** REQUIRED WORK **
In the entries below, find the line with "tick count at" and the line with "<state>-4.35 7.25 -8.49". Print those two and everything between them exactly, and nothing else.

START EXERCISE MATERIAL

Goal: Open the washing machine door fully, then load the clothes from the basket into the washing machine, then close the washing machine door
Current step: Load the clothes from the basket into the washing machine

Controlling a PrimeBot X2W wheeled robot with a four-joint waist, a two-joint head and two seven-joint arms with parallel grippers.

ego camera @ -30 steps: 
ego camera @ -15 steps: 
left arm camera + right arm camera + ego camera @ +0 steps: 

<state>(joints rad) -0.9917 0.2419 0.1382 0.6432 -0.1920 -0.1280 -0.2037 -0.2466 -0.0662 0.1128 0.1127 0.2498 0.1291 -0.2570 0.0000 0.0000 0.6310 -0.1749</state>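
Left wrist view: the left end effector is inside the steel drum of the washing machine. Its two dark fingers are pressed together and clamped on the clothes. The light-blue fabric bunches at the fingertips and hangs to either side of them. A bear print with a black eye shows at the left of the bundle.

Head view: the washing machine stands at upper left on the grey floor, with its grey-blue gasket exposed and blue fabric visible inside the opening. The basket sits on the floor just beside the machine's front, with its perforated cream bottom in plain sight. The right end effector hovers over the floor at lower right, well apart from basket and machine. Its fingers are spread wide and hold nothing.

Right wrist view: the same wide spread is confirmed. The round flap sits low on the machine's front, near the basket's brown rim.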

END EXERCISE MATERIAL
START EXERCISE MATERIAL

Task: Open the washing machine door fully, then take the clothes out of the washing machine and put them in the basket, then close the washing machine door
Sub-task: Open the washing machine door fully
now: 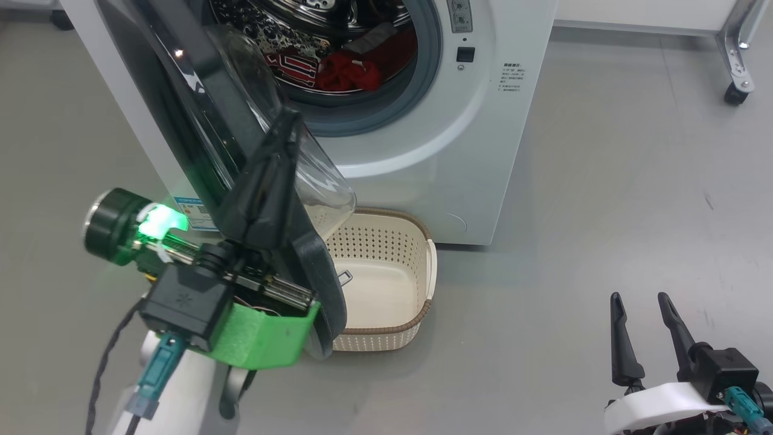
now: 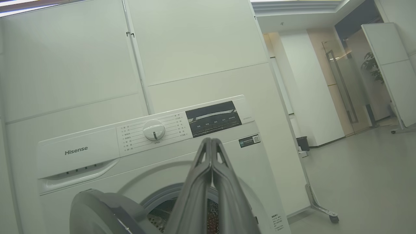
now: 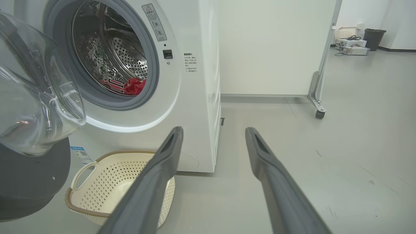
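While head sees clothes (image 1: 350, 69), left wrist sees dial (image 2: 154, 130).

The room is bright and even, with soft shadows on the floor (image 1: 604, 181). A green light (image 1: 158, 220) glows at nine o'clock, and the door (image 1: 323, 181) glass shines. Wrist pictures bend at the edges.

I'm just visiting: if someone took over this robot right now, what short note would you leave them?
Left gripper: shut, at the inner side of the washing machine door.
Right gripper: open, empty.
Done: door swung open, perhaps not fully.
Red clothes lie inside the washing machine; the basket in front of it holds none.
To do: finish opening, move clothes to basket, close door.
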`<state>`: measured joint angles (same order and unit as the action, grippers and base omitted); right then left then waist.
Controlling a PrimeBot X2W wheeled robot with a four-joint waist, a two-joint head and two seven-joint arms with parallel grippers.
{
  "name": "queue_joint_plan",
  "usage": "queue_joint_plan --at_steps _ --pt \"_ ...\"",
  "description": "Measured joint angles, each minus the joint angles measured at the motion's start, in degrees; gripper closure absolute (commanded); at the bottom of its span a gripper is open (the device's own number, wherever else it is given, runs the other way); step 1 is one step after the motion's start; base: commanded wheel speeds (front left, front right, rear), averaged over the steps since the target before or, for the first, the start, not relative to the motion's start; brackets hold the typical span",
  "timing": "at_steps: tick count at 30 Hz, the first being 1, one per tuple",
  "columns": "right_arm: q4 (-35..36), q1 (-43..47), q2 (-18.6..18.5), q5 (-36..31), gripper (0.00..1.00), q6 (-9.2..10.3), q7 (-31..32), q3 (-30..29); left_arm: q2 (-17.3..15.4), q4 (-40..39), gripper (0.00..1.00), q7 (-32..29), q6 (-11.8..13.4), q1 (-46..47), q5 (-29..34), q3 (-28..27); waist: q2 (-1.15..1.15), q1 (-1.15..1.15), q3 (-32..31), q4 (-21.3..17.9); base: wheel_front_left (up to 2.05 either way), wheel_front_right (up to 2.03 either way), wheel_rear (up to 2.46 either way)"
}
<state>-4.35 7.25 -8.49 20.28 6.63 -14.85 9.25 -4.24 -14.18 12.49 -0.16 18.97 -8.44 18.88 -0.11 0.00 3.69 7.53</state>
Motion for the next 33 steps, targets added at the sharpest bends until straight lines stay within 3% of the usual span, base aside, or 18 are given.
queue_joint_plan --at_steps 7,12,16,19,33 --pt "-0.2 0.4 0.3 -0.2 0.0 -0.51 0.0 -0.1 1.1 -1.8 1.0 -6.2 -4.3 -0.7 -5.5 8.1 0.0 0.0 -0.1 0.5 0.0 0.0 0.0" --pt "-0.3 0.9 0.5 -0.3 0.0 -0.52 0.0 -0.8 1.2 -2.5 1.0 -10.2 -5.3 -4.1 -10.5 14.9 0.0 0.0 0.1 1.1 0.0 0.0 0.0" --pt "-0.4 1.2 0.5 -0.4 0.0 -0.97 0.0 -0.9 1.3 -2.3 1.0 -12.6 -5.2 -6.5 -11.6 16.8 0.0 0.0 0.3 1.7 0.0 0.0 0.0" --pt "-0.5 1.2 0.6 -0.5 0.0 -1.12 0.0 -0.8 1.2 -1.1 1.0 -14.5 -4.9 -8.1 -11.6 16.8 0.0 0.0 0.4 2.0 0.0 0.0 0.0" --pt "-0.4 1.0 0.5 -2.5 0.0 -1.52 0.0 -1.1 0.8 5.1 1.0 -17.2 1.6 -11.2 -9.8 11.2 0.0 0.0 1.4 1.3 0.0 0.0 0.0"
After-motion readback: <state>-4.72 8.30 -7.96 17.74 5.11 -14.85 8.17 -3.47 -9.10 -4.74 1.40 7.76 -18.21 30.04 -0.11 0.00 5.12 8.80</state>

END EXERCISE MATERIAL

** WRITTEN ANSWER **
  "timing": "at_steps: tick count at 30 Hz, the first being 1, one per tuple",
  "columns": "right_arm: q4 (-35..36), q1 (-43..47), q2 (-18.6..18.5), q5 (-36..31), gripper (0.00..1.00), q6 (-9.2..10.3), q7 (-31..32), q3 (-30..29); left_arm: q2 (-17.3..15.4), q4 (-40..39), gripper (0.00..1.00), q7 (-32..29), q6 (-11.8..13.4), q1 (-46..47), q5 (-29..34), q3 (-28..27); waist: q2 (-1.15..1.15), q1 (-1.15..1.15), q3 (-32..31), q4 (-21.3..17.9); base: wheel_front_left (up to 2.05 either way), wheel_front_right (up to 2.03 either way), wheel_rear (up to 2.46 either way)"
}
<state>-4.35 7.25 -8.49 20.28 6.63 -14.85 9.25 -4.24 -14.18 12.49 -0.16 18.97 -8.44 18.88 -0.11 0.00 3.69 7.53</state>

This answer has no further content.